Records from a data source:

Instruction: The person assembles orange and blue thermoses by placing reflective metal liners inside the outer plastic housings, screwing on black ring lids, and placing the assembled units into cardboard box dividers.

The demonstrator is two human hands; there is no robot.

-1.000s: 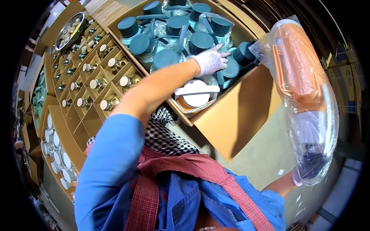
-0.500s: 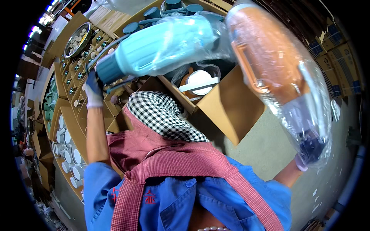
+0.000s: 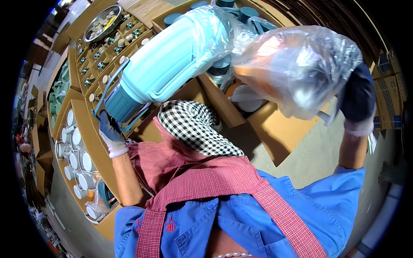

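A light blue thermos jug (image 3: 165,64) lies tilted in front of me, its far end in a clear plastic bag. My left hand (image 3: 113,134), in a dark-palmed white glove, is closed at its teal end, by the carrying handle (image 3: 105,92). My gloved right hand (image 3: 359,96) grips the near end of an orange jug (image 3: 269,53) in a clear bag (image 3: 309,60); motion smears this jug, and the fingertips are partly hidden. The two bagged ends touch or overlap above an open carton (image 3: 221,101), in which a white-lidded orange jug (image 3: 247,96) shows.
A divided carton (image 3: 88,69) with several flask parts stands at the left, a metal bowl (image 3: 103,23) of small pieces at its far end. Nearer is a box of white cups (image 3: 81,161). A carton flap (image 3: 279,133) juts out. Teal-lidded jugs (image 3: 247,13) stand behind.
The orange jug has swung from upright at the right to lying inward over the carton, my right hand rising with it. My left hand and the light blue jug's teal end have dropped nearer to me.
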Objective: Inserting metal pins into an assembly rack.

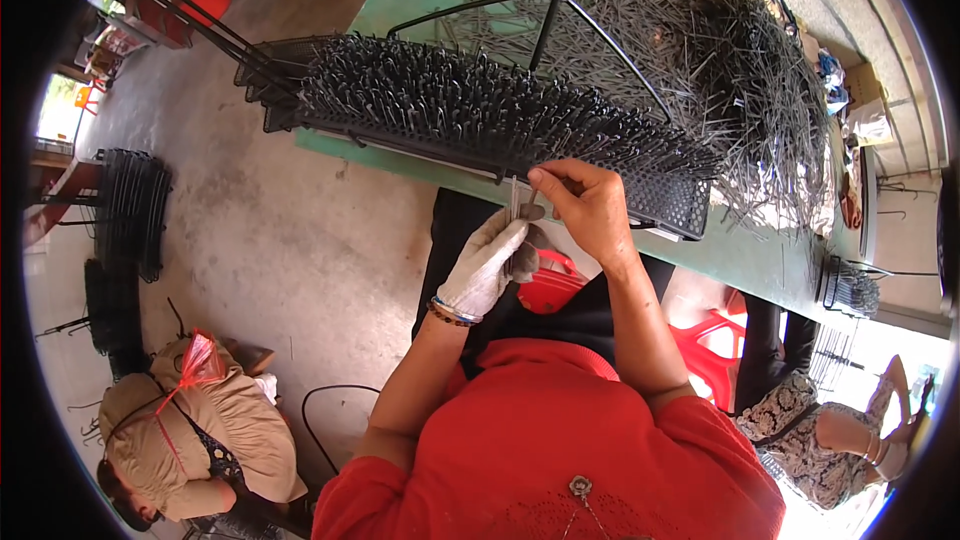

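My left hand [487, 265], in a white glove with greyed fingertips, is closed around a few thin, light metal strips [515, 198] that stick up between thumb and fingers. My bare right hand [592, 208] is beside it, thumb and forefinger pinched together near the strips' upper ends; what lies in that pinch is too small to make out. Just beyond both hands stands a long black perforated metal rack [668, 198], tilted across the table edge. Many black metal hooks [430, 90] stand packed upright in it, while its right end shows bare mesh.
A green table [415, 15] carries a large heap of loose black metal rods [745, 90]. Black bars rise behind the rack. Red plastic stools [712, 345] are under the table. One person [210, 420] is at lower left, another [820, 430] at right. Stacked black racks [130, 210] stand left.
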The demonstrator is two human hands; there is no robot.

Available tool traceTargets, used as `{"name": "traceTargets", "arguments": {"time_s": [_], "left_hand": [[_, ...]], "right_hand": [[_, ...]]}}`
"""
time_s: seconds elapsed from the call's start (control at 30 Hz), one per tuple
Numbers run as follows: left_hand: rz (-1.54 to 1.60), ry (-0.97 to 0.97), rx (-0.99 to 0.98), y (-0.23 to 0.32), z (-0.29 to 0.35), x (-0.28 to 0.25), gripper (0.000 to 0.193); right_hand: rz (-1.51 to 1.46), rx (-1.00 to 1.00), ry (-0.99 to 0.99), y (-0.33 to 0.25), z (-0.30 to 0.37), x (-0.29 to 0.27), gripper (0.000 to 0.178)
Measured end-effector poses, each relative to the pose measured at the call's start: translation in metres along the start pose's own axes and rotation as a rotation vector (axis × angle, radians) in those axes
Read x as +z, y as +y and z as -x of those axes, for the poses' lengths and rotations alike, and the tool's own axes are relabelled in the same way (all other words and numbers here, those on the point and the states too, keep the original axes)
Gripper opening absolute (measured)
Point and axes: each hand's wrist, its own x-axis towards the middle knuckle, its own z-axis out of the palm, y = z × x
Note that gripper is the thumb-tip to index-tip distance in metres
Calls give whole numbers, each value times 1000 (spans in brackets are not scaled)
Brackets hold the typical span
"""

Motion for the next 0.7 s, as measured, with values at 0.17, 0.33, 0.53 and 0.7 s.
{"name": "traceTargets", "arguments": {"time_s": [0.17, 0.33, 0.53, 0.7], "left_hand": [[-116, 93, 69, 6, 4, -3, 27], [-129, 226, 204, 0, 1, -3, 20], [-28, 278, 253, -7, 1, -2, 17], [-166, 264, 211, -1, 2, 2, 21]], "right_hand": [[-22, 22, 1, -8, -8, 6, 17], [-66, 45, -4, -3, -8, 12, 17], [-15, 20, -31, -2, -6, 17, 17], [180, -285, -18, 0, -5, 15, 17]]}}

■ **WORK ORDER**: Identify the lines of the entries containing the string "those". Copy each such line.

■ **RESPONSE**:
Measured end-effector poses, each relative to the pose measured at the call's start: translation in metres along the start pose's own axes and rotation as a rotation vector (axis × angle, radians) in those axes
Read x as +z, y as +y and z as -x of those axes, for the poses' lengths and rotations alike, and the tool's own axes are relabelled in the same way (all other words and numbers here, those on the point and the states too, keep the original axes)

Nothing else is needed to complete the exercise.